The not-so-dandy lion
At around 10 a.m. one day about three years ago, Nancy-Clair Laird, Ann Dye and their children were in Beall Park when a crew from Bozeman’s parks division began spraying herbicide on the grass.
Laird’s son, Will, who was 2 at the time, loves trucks. So he began to chase the sprayer, Laird said Saturday.
After that first incident, Laird called the city and asked to be notified the next time it planned to spray the park. The city did and Laird went out and watched.
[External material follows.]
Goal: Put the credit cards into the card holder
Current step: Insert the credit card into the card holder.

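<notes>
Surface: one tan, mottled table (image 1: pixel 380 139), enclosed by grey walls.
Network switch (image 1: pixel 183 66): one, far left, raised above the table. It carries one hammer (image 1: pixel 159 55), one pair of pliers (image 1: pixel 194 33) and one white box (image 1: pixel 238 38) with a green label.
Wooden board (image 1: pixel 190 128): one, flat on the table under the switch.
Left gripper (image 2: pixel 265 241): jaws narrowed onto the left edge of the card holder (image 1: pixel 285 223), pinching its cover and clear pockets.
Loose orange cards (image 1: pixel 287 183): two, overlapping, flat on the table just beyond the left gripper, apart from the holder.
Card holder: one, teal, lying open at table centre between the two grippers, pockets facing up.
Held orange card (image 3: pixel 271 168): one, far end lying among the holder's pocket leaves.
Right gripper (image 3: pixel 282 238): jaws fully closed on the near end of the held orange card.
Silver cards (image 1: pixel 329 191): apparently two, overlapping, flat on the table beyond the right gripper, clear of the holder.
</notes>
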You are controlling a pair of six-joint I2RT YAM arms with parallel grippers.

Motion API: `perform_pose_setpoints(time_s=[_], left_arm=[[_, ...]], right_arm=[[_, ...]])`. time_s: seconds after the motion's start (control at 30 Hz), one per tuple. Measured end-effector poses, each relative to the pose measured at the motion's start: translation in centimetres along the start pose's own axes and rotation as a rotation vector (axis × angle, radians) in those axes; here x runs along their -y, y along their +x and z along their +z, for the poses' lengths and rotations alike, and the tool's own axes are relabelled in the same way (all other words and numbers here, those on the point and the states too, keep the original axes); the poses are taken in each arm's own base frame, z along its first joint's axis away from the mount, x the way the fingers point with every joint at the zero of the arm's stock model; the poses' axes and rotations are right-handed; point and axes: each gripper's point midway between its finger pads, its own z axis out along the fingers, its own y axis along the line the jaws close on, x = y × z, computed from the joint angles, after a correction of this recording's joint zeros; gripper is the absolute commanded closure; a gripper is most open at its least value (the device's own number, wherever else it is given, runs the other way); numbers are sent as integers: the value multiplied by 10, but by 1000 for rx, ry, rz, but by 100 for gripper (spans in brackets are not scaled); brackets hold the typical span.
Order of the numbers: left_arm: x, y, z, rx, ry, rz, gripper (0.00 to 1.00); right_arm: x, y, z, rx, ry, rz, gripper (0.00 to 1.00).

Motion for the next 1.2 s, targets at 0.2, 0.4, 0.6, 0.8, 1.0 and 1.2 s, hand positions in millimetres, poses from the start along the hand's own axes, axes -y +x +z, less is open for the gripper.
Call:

The workers “did laps around the slide and around the swings.” No warning signs were posted after the spraying and within an hour kids and dogs were playing on the chemically wet grass.
“That grass was not wet from water, it was wet from herbicides,” Laird said.
That experience was the impetus for Laird and Dye’s annual dandelion-pull party.
“If we can keep the dandelions at bay, maybe they won’t have to spray at all,” Laird said, standing in the park on the first truly hot day of 2008. “(The city) has agreed, since we’re doing our efforts, not to spray Beall Park.”
The arrangement makes Beall Park the only pesticide-free one in the city.
At 10 a.m. about 10 volunteers were pulling weeds from areas deemed most needful of the work. Red plastic tape tied around stakes marked off the targeted areas. Typically the party attracts more than 20 people.
“I think we’re competing with the weather and several events,” Laird said. “Main users of the park are kids under 10 and dogs, so we’re focusing on the turf where they play t-ball and softball.”
Carlos Holznagel has two young children and put in about 10 minutes of weed-pulling before he had to leave.
“I got at least 12,” he said smiling. “There are a lot of dandelions there, but with enough people, they can get them up.”
Britta Benson toiled with a weed-puller. She works with the Montana Conservation Corps, but was there as a private volunteer, she said. She has no children or dogs, but she wanted to support the effort.
“Having pesticides around dogs and kids is not a great thing,” she said. “I think it’s great that the city allows them to do this.”
A flier posted on the registration table spelled out the danger: 2,4-D, the herbicide used by the city, “and other pesticides have been linked to cancer, birth defects and liver dysfunction.”
In 2005, the Chronicle reported that the chemical was also linked to cancer in dogs.
Gene Augustine, of Eagle River, Alaska, swept the steps and ramp of the historic Beall Park building as volunteers worked nearby. He said he was a U.S. Air Force wildlife biologist who was preparing for his son, Jobe Bernier’s, wedding taking place later that day.
“Invasive species are a concern and dandelions are among them,” he said. “It’s a beautiful park and wonderfully maintained. To take care of the park and have the community come out and do this is wonderful. We all know how hard it is to fight dandelions.”
In addition to the annual pull party, several youth groups have helped to eradicate the yellow-flowered weeds. The Montana Conservation Corps, Boys and Girls Club and the Adolescent Resource Center have all contributed time and effort.
“The key thing is getting more youth groups involved,” Laird said.
Laird and Dye have also convinced the city to post spraying schedules for the city’s parks online and erect warning signs where spraying has just occurred. That way people can knowingly choose not to use a certain park on those days, Laird said.
Their next step will be to ask the Bozeman City Commission for more parks funding, which could allow workers to spend time aerating the grass, another means to weed prevention, she said.
“(The parks division) doesn’t like chemicals either,” she said, but it is the most cost-effective way to fight weeds. The city parks superintendent “feels strapped for time, money and labor.”